Data below ::

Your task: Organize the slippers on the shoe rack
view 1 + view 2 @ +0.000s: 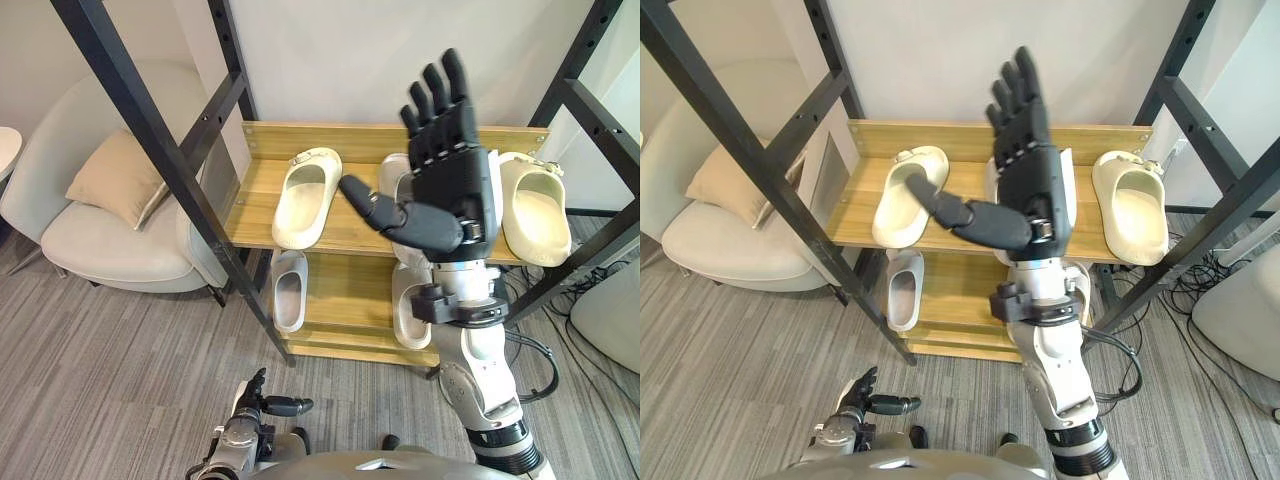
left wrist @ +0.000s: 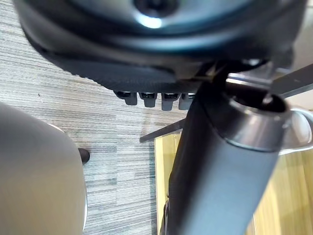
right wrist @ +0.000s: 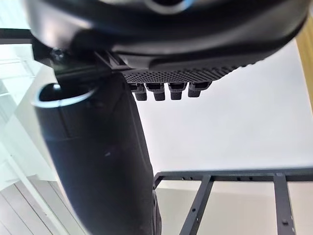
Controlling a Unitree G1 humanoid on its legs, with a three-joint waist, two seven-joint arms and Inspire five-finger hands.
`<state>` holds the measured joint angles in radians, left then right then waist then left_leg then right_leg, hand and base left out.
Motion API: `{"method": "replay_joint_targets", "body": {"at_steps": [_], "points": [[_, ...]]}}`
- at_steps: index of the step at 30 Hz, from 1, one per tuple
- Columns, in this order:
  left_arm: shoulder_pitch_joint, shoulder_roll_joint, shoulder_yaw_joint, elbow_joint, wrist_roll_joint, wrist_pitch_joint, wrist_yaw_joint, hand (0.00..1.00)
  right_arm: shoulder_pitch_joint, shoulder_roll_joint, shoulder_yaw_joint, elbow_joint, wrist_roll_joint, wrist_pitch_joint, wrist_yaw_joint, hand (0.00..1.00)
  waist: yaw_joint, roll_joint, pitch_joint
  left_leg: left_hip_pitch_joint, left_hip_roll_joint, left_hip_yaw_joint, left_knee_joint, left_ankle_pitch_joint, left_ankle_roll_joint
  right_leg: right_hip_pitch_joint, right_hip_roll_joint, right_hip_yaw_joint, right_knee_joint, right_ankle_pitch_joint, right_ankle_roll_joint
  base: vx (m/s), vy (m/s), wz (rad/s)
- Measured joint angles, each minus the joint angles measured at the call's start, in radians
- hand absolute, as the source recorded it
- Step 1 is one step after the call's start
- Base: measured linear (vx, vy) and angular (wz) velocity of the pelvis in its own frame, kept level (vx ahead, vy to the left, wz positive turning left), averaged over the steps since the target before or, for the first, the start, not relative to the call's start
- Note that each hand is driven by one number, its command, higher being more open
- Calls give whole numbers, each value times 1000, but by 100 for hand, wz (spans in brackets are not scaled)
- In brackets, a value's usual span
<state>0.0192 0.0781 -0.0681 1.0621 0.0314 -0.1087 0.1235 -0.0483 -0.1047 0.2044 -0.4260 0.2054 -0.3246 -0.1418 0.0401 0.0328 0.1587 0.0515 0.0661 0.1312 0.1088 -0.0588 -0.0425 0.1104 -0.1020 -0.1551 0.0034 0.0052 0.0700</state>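
A wooden shoe rack (image 1: pixel 262 195) with two shelves stands against the wall. On its top shelf lie a cream slipper (image 1: pixel 307 196) at the left and another cream slipper (image 1: pixel 535 207) at the right. A third slipper (image 1: pixel 392 172) lies between them, mostly hidden behind my right hand. On the lower shelf lie two pale grey slippers, one at the left (image 1: pixel 289 290) and one at the middle (image 1: pixel 408 318). My right hand (image 1: pixel 450 170) is raised in front of the rack, open, fingers straight up and thumb out, holding nothing. Low by the floor, my left hand (image 1: pixel 262 402) hangs open and empty.
Black metal frame posts (image 1: pixel 150 130) slant across the rack's left side, and more posts (image 1: pixel 590 110) cross at its right. A grey armchair (image 1: pixel 90 240) with a beige cushion (image 1: pixel 115 175) stands left of the rack. A pale rounded object (image 1: pixel 612 312) sits at the right edge. Grey carpet (image 1: pixel 110 380) lies in front.
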Motion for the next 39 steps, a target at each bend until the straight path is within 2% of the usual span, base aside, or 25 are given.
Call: {"method": "replay_joint_targets", "body": {"at_steps": [2, 7, 19, 22, 32, 39], "points": [[3, -3, 0, -2, 0, 0, 0, 100, 0, 0, -38, -9, -82, -1, -36, 100, -1, 4, -3, 0, -1, 0, -3, 0, 0, 0, 0, 0, -2, 0, 0, 0, 0, 0], [10, -5, 0, -16, 1, 0, -1, 100, 0, -11, -128, -16, -178, 0, -83, 100, -1, 7, -5, 0, -2, -1, -9, 1, 2, 1, 1, -1, -8, 0, 0, 0, 0, 0], [25, 1, 11, -22, 1, 0, -25, 100, -6, -142, -307, -8, -476, 68, -190, 100, -20, -7, -13, 5, -3, -5, -25, 2, 3, 6, 2, -5, -23, 0, 1, 0, 0, 0], [32, 7, 12, -28, 2, 0, -27, 100, -8, -148, -322, 19, -508, 83, -199, 100, -22, -19, -20, 5, -4, -4, -32, 2, 3, 2, 2, -3, -24, -1, 1, 0, 0, 0], [35, 15, 13, -34, 10, 0, -45, 100, -8, -237, -315, 112, -598, 117, -199, 100, -22, -34, -26, 1, -11, -4, -48, 3, 3, -7, -1, -2, -30, -3, 4, 0, 0, 0], [32, 23, 12, -36, 10, -1, -47, 100, -8, -300, -243, 251, -598, 145, -163, 100, -22, -47, -24, -20, -16, -21, -52, 4, 5, -22, -1, -8, -42, 0, 7, 14, -2, 2]]}}
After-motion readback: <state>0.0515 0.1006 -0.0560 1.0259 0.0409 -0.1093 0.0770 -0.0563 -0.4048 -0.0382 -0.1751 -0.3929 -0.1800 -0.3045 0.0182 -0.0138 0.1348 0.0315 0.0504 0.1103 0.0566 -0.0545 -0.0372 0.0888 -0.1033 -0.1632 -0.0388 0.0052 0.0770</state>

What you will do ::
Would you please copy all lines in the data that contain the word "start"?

Expected answer ::
- Measured joint angles, each minus the joint angles measured at the call's start, in radians
- Step 1 is one step after the call's start
- Base: measured linear (vx, vy) and angular (wz) velocity of the pelvis in its own frame, kept level (vx ahead, vy to the left, wz positive turning left), averaged over the steps since the target before or, for the first, the start, not relative to the call's start

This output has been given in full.